I speak of infinite and perfect in a metaphysical sense, not a moral sense. You are referring to the problem of evil, which is an old criticism of the God of theism. A clarification of the early modern philosophy that goes into this notion of Nature as Infinite behind Goethe's thought may help?: The Great Chain of Being
The Doctor wrote:I don't find Ayn Rand worthy of being called a philosopher... It's kind of like calling an astrologer an astro-physicist.
Sasha Helena wrote:The Doctor wrote:I don't find Ayn Rand worthy of being called a philosopher... It's kind of like calling an astrologer an astro-physicist.
I disagree. Philosophy isn't exact science.
I don't read many works of old philosophers anymore, I like progressing. In a couple of centuries, today's philosophers will be revered more than the current philosophers of that century. Just as it always went: everything is trending, as is fashion.
DrWho wrote:My favorite is me. I seem be the only one who got things right. I would say more but modesty prevents me.

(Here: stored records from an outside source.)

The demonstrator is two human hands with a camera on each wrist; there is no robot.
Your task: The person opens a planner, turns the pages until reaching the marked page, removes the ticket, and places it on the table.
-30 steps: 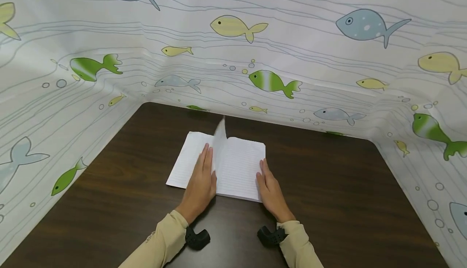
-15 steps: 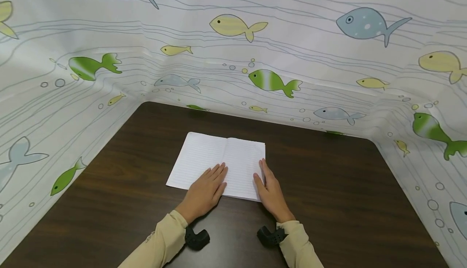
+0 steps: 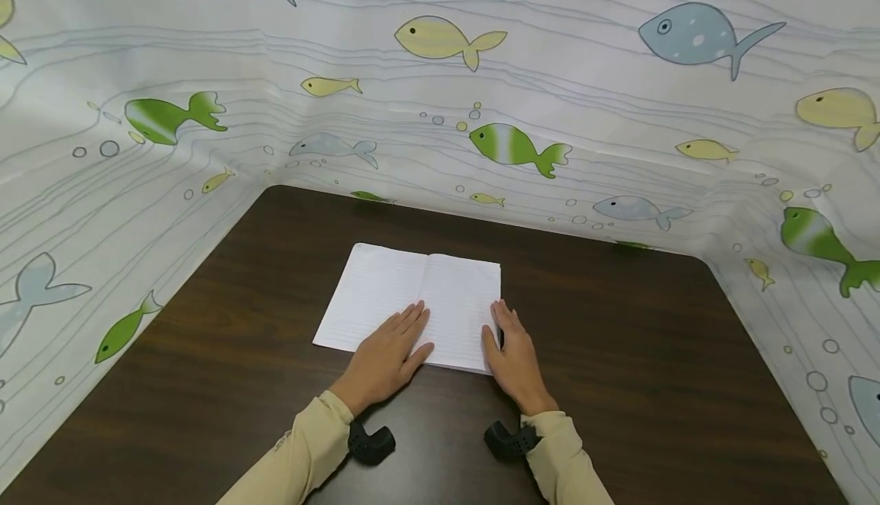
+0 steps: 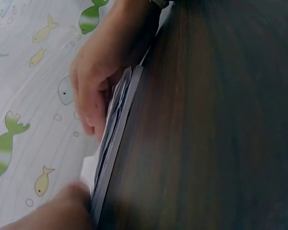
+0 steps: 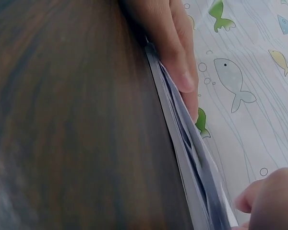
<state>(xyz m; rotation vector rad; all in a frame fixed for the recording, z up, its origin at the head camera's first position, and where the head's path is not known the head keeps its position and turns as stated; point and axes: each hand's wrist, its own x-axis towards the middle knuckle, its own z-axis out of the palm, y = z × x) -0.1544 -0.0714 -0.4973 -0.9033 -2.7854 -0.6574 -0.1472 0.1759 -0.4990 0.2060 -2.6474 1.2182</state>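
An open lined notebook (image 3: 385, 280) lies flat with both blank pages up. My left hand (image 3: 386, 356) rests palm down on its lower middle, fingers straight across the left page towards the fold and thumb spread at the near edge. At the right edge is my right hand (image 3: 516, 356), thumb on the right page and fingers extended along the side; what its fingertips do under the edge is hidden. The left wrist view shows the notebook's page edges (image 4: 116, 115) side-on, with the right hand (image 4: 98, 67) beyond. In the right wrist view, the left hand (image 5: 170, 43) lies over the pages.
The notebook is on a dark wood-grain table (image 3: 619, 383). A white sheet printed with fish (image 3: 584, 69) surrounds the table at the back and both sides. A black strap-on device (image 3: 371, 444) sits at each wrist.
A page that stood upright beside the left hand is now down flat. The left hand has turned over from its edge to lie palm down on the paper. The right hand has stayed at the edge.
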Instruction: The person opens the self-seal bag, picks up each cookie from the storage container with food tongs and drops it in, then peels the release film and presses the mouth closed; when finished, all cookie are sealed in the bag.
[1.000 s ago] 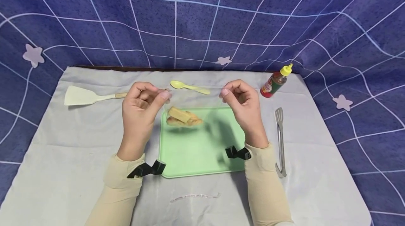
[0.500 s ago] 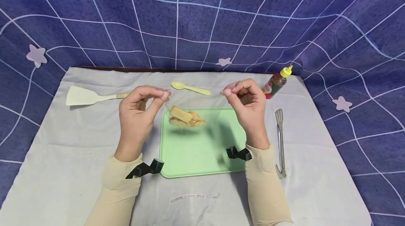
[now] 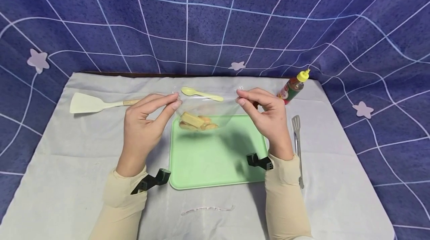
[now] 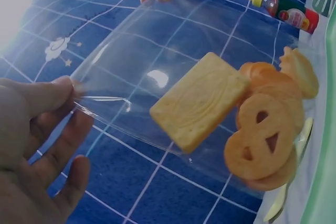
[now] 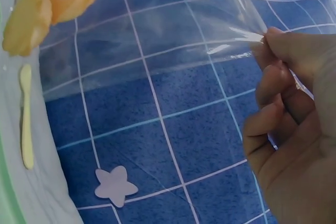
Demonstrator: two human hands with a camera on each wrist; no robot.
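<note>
A clear plastic bag [image 4: 131, 61] hangs between my two hands above the tray. My left hand [image 3: 142, 124] pinches one upper corner between thumb and forefinger, its other fingers loosely bent. The opposite corner is pinched the same way by my right hand [image 3: 265, 117]. Inside the bag several cookies lie at the bottom: a rectangular biscuit [image 4: 202, 100], a round one with cut-out holes [image 4: 260, 140], and ridged ones [image 5: 73, 1]. From the head view they gather toward the bag's left side. Beneath is a light green tray [image 3: 215, 161].
A yellow spoon [image 3: 201, 93] lies behind the tray. At left is a cream spatula [image 3: 87, 103] with a wooden handle; at right, metal tongs [image 3: 298, 135]. A sauce bottle [image 3: 293, 87] with a yellow cap stands back right. A thin clear strip [image 3: 208, 209] lies in front.
My hands have spread slightly apart, and the bag's top edge has become more visible between them. The cookies have risen a little and settled lower inside the bag.
</note>
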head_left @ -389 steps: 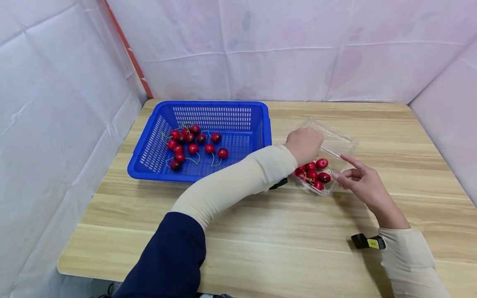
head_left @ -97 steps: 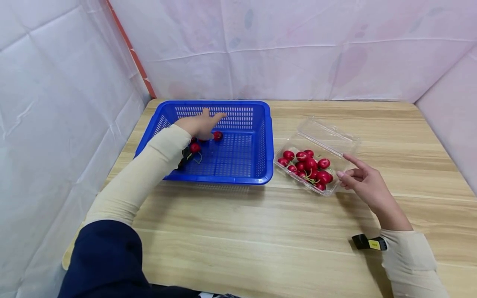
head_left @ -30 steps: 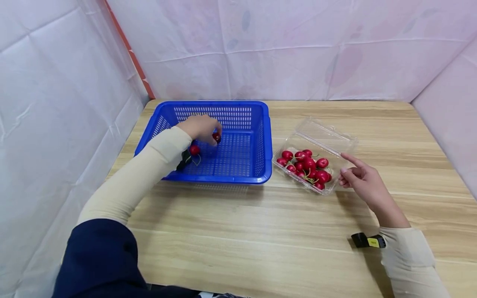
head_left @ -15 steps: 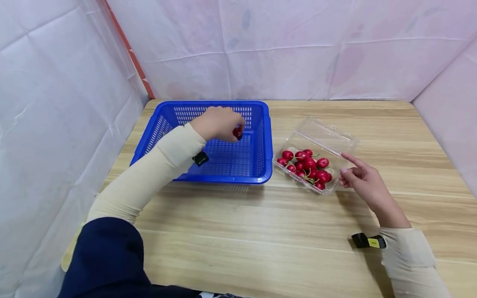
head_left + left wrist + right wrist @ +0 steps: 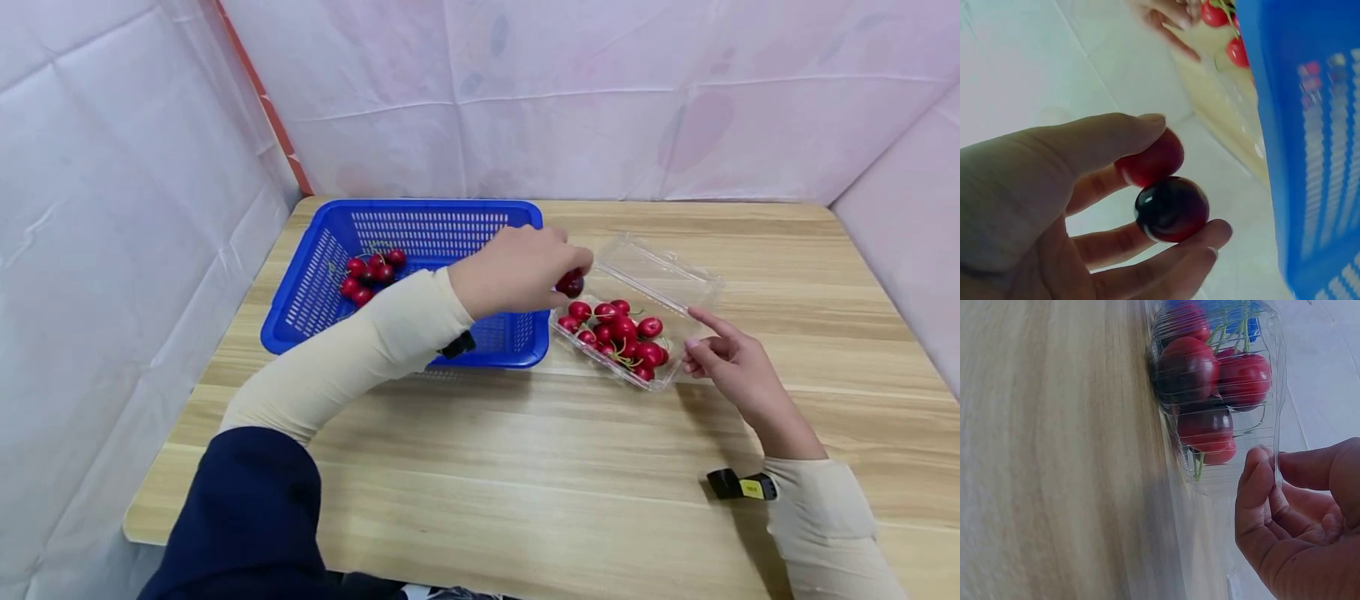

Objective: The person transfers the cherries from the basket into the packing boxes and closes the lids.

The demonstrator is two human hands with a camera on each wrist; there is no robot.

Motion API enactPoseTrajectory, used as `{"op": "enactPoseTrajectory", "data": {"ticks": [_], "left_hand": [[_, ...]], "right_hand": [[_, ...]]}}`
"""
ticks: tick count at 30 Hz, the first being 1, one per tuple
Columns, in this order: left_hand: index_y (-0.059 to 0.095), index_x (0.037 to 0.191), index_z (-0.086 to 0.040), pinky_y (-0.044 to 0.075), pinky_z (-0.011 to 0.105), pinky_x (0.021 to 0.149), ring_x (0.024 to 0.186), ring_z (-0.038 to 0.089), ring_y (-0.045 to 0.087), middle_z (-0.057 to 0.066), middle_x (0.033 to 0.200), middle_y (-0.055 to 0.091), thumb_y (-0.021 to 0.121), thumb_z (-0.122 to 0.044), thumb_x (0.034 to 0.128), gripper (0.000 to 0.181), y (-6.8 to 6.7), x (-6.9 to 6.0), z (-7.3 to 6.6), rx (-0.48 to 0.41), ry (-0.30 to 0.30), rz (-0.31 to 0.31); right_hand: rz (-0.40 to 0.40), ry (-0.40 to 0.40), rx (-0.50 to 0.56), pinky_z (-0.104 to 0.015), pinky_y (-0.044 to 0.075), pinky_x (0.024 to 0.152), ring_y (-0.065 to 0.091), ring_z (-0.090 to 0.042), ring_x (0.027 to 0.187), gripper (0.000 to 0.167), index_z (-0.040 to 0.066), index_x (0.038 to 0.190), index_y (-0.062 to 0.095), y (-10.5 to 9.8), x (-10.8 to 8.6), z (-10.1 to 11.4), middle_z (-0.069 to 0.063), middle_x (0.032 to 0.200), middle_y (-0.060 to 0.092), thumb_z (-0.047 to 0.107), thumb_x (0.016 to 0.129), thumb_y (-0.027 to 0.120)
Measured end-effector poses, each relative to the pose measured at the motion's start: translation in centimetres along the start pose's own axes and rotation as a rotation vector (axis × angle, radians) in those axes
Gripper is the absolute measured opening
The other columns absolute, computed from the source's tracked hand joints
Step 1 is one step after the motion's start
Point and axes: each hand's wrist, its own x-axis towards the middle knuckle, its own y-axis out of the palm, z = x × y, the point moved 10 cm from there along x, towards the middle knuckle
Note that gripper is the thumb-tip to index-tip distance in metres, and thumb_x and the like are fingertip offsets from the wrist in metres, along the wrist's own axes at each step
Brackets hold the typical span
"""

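The left hand [image 5: 517,271] and its cream sleeve [image 5: 337,350] cover part of the blue mesh basket [image 5: 442,225], so the cherry cluster [image 5: 384,273] inside shows only partly. The basket is cut off in the left wrist view; in the right wrist view, the ribbed wall of the clear plastic clamshell [image 5: 643,290] blurs the red cherries [image 5: 623,328] behind it. A black device [image 5: 723,484] at the right wrist bears a yellow label [image 5: 752,489] — its print is too small to read. The left thumb and fingers grip two cherries [image 5: 1172,211], one red, one nearly black, near the clamshell's left end. The right hand [image 5: 735,367] pinches the clamshell's rim — the red cherries lie just left of it
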Motion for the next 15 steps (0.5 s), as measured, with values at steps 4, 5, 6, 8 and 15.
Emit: {"op": "enactPoseTrajectory", "data": {"ticks": [4,5,6,8,15], "left_hand": [[0.060,0.111,-0.026,0.049,0.030,0.065,0.088,0.012,0.055,-0.004,0.100,0.059,0.065,-0.034,0.0896,0.024,0.6,1.1,-2.0,-0.022,0.035,0.000],[0.060,0.112,-0.025,0.049,0.029,0.065,0.088,0.012,0.054,-0.004,0.101,0.059,0.064,-0.034,0.0900,0.024,0.8,1.4,-2.5,-0.029,0.044,0.003],[0.059,0.113,-0.025,0.049,0.029,0.065,0.089,0.012,0.054,-0.003,0.101,0.059,0.064,-0.034,0.0906,0.024,1.1,1.7,-2.9,-0.038,0.050,0.010],[0.058,0.113,-0.023,0.048,0.029,0.066,0.089,0.012,0.054,-0.003,0.101,0.058,0.064,-0.034,0.0912,0.025,1.7,2.3,-3.6,-0.054,0.058,0.022],[0.058,0.115,-0.022,0.049,0.028,0.070,0.091,0.012,0.054,-0.003,0.103,0.058,0.061,-0.029,0.0926,0.024,4.2,4.3,-4.7,-0.082,0.064,0.049]], "right_hand": [[-0.003,-0.004,-0.001,-0.018,0.053,0.060,0.061,-0.004,0.065,0.053,-0.003,0.146,0.031,-0.1,0.0,0.0,0.009,0.074,0.063,0.005,0.098,0.051],[-0.004,-0.006,-0.002,-0.018,0.052,0.060,0.061,-0.004,0.065,0.053,-0.003,0.146,0.031,-0.1,0.0,0.1,0.009,0.074,0.063,0.005,0.098,0.051],[-0.005,-0.007,-0.003,-0.018,0.052,0.060,0.061,-0.004,0.065,0.053,-0.003,0.146,0.031,-0.2,0.0,0.1,0.009,0.074,0.063,0.005,0.098,0.051],[-0.004,-0.007,-0.001,-0.018,0.052,0.060,0.061,-0.004,0.065,0.053,-0.003,0.146,0.031,-0.2,0.0,0.0,0.010,0.074,0.063,0.005,0.097,0.051],[-0.002,-0.006,0.005,-0.018,0.052,0.060,0.061,-0.004,0.064,0.053,-0.002,0.146,0.032,-0.2,0.0,-0.1,0.010,0.074,0.064,0.005,0.098,0.051]]}}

Matthew Shute wrote:The Doctor versus DrWho... a battle of Timelords or a Clone War? Well, The Doctor gets it right here. Thinking is nobler than trusting. It's more interesting, anyway. I find that I can cogitate without having to trust that I'm cogitating or hold faith in the "ultimate validity" of reasoning. Treat the usefulness of reasoning as a hypothesis, if you will, and perform ongoing experiments. Faith is an optional extra, cherished by some. DrWho falls over attempting to prove too much, once again; he's bold enough to make hopelessly sweeping statements on behalf of "all rationality"; and what can he fall back on to win his argument if all else fails? Faith: just trust him, or not.